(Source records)
= Beginning of Section =

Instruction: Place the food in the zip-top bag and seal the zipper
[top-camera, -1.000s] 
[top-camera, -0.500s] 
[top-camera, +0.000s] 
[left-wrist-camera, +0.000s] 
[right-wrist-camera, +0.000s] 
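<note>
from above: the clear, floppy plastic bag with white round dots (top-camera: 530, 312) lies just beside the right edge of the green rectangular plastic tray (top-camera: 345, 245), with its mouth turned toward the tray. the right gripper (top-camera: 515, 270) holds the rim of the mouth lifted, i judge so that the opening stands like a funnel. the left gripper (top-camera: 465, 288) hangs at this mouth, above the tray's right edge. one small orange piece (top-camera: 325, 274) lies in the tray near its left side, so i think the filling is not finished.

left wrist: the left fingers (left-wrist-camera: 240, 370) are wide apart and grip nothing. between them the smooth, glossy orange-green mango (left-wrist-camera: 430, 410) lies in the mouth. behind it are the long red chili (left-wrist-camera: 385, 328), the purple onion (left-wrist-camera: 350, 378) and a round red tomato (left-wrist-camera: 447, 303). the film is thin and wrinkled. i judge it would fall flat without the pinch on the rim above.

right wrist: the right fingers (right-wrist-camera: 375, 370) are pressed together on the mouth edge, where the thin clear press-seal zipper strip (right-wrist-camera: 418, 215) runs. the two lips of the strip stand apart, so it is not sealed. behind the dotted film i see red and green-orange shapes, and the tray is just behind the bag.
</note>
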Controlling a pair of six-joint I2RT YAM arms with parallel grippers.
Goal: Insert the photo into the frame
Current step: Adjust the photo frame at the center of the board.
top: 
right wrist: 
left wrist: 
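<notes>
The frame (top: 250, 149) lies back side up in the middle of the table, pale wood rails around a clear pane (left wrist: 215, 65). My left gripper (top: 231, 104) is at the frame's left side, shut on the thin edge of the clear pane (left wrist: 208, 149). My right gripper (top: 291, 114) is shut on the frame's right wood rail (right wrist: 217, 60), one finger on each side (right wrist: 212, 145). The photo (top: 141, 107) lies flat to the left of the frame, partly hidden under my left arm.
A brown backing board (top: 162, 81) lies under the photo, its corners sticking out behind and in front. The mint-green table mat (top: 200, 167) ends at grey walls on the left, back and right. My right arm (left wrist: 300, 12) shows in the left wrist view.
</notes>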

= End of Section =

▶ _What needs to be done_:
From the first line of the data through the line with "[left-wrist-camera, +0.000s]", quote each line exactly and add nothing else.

▶ _Result of the task_:
Instruction: Place the food in the zip-top bag and seal the zipper
[top-camera, -1.000s] 
[top-camera, -0.500s] 
[top-camera, +0.000s] 
[left-wrist-camera, +0.000s] 

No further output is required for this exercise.